L’entretien du Dimanche :Peut-on dire que l’hôpital recule encore en France malgré tous les moyens annoncés durant cette crise du Covid ?

Vous avez une technostructure de gens très puissants en France qui distillent des idées néolibérales qui visent encore à appliquer un programme de casse de l’hôpital public décrété il y a 30 ans. Ils ont un peu augmenté les personnels infirmiers, c’était nécessaire, mais là pire que tout, ils ont inventé un nouveau métier à cheval entre infirmier et médecin. On veut nous imposer des médecins low-cost. C’est l’ubérisation de la médecine. On retoque des étudiants français qui n’ont pas 15 de moyenne et d’un coup on va chercher des médecins à l’étranger en pillant le système de santé de leur pays.

Gare à l’ubérisation de la médecine.

L’entretien du Dimanche : Conflans, Nice, comment avez-vous vécu les derniers attentats terroristes ?

Ils ont touché deux symboles. Nous sommes réellement en guerre contre l’islamofascisme. Les dessins de presse sont un pur prétexte pour justifier l’attaque de l’Occident. La France ne peut pas baisser la garde et doit conserver sa présence militaire au Mali notamment.

L’entretien du Dimanche : Dans ce contexte sanitaire et social, craignez-vous un recul de nos libertés individuelles ?

Oui, il faut rester vigilant parce que je suspecte un certain nombre de politiques de bien aimer l’état d’urgence.
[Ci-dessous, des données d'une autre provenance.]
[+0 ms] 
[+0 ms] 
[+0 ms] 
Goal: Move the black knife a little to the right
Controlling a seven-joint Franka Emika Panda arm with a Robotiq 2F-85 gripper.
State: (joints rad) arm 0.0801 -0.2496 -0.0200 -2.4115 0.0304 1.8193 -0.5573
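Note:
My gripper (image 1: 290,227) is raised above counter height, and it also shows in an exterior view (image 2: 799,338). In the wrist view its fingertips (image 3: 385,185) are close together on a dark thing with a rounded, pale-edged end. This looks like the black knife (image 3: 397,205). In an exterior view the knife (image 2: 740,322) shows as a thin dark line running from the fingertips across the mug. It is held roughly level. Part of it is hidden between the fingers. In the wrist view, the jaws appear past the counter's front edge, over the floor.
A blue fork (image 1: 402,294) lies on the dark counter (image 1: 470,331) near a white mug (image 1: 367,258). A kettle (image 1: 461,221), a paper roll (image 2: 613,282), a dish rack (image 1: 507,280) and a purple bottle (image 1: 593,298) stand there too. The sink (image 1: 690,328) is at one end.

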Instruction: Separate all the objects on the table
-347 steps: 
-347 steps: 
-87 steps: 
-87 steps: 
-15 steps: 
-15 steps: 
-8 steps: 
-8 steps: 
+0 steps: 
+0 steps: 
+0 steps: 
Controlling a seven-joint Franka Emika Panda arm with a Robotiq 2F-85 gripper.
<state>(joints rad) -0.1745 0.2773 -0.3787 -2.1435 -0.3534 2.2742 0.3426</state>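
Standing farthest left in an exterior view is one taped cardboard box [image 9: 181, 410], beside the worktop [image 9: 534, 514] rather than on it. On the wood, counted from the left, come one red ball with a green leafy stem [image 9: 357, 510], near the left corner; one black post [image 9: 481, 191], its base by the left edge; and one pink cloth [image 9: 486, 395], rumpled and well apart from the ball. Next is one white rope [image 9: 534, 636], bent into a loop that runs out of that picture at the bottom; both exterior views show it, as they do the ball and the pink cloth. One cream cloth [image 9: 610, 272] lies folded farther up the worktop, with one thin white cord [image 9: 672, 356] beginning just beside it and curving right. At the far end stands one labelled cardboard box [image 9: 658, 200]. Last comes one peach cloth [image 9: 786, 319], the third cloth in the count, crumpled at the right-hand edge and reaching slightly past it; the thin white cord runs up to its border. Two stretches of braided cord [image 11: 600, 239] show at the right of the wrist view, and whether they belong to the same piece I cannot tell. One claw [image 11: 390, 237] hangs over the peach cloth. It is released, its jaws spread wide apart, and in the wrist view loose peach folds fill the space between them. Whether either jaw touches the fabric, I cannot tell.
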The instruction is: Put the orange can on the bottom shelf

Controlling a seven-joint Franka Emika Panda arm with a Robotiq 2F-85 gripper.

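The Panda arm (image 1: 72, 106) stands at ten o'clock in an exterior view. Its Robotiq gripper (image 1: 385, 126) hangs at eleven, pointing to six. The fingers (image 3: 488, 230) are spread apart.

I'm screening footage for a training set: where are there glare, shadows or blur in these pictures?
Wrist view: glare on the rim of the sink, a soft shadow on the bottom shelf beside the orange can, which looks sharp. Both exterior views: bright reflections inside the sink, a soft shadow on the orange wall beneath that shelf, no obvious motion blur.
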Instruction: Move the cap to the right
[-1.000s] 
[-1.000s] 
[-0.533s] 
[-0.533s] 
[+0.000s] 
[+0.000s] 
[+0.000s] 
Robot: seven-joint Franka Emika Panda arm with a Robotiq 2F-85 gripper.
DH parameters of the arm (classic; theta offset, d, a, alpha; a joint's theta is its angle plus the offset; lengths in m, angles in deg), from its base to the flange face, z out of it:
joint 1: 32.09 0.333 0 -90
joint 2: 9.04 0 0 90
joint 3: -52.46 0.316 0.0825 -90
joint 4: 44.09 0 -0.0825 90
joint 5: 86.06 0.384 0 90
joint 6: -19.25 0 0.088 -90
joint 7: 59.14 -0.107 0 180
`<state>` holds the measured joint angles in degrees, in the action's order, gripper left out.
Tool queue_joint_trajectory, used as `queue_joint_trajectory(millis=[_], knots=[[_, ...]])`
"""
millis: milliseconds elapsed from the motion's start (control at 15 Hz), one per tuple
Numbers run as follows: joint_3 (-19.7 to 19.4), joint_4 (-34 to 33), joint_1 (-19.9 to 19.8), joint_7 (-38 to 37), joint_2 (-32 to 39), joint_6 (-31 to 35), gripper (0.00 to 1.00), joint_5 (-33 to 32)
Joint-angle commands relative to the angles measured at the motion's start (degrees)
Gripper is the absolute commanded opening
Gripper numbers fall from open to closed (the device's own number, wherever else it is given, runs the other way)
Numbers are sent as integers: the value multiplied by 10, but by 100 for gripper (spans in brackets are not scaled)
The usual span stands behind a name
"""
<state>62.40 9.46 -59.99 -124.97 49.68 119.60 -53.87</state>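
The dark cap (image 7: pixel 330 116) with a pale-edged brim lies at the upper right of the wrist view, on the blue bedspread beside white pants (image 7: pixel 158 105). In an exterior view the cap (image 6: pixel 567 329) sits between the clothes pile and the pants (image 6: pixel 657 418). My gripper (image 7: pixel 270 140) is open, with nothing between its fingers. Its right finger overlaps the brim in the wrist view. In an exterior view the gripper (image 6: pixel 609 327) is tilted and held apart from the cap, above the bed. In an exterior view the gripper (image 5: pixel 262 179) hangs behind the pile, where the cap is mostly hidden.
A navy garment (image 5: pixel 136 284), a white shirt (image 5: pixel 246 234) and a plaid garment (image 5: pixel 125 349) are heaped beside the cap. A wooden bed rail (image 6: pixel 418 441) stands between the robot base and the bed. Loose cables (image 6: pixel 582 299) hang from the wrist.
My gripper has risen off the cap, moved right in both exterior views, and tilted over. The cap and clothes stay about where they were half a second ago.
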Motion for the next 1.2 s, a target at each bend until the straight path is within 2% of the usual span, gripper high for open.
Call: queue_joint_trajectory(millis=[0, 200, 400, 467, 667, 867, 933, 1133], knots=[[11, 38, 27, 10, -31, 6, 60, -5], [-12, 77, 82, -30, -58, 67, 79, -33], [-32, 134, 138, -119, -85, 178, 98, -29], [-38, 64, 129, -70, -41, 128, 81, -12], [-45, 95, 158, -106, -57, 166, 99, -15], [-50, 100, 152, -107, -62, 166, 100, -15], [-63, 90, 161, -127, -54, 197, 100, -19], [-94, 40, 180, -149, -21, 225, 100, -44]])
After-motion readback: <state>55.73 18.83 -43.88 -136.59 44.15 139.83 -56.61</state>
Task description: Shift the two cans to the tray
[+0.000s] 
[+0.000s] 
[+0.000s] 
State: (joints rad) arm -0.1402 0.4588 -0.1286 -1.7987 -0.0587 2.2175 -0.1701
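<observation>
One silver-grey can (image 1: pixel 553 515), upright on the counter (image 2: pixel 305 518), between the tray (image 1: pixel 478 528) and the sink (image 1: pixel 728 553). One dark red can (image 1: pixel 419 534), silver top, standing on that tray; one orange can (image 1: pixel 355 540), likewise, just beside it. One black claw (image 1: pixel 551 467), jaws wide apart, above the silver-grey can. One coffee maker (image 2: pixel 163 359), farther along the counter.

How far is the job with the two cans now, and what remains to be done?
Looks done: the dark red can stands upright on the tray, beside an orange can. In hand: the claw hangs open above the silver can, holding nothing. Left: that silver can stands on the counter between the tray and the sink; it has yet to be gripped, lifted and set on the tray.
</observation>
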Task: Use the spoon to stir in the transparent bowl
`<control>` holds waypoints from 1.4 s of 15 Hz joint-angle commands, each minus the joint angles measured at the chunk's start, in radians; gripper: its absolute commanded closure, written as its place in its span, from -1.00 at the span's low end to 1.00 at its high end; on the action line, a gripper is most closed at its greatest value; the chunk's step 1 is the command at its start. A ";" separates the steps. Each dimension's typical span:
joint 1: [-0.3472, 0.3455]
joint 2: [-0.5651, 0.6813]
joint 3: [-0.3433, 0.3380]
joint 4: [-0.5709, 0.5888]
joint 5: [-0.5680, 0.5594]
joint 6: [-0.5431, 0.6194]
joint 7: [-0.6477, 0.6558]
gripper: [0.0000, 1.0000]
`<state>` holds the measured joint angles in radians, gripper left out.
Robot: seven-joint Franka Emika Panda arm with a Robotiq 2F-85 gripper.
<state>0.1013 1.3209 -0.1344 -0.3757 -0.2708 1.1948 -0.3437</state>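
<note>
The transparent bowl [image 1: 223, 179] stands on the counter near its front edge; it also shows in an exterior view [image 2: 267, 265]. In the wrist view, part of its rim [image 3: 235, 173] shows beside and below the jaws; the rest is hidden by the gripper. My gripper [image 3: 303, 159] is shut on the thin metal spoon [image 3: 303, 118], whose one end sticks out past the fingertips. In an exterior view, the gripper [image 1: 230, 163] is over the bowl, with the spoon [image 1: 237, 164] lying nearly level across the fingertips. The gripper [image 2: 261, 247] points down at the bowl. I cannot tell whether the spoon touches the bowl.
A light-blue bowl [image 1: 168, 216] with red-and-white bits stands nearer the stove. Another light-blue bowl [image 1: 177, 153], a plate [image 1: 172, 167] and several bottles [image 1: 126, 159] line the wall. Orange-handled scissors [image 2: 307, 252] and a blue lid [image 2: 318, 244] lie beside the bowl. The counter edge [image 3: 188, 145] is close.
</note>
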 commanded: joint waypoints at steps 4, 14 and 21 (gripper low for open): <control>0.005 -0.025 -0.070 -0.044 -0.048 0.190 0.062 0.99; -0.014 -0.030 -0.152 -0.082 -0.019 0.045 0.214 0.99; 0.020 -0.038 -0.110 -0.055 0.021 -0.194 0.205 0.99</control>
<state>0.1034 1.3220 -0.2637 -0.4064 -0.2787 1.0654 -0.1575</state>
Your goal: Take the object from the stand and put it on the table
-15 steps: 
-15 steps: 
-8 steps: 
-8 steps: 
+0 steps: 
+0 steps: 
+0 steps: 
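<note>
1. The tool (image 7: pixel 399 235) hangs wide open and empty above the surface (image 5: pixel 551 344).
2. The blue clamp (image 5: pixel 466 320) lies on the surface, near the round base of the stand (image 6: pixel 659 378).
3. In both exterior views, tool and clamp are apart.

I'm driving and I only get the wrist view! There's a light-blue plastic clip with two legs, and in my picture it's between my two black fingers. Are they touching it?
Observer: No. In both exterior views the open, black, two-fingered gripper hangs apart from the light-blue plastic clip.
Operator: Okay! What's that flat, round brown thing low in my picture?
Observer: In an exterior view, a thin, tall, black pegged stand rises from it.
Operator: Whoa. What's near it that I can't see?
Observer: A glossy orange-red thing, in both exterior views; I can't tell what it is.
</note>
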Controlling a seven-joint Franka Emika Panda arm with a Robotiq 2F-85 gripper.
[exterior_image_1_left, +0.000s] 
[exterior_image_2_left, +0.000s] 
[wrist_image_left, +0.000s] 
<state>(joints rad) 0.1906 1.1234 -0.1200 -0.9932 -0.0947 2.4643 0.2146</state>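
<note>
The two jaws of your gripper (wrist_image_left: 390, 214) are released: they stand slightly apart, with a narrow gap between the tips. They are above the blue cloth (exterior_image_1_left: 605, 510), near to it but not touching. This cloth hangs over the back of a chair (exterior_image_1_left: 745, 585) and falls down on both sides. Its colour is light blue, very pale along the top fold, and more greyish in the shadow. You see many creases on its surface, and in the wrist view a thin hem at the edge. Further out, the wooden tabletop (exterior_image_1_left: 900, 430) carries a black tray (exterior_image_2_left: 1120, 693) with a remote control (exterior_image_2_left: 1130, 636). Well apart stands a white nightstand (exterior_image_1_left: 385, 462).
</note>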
C’est plus facile pour eux (Sourires).

BIO-EXPRESS :

1963 : Naissance à Villeneuve-Saint-Georges près de Paris.

1995 : Docteur en médecine.

2007 : Soutient François Bayrou (modem) à la Présidentielle.

2015 : Participe au secours des blessés de l’attentat de Charlie Hebdo.

2018 : Co-signataire d’une tribune « Dignité des personnes âgées ».

2019 : Soutient le parti Communiste français aux Européennes.

  • Urgences de Vivre, 447 pages, 18 €. Éditions du Cherche-Midi.
  • Propos recueillis par Fabrice Veysseyre-Redon. L’entretien du Dimanche, dimanche 27/12/2020.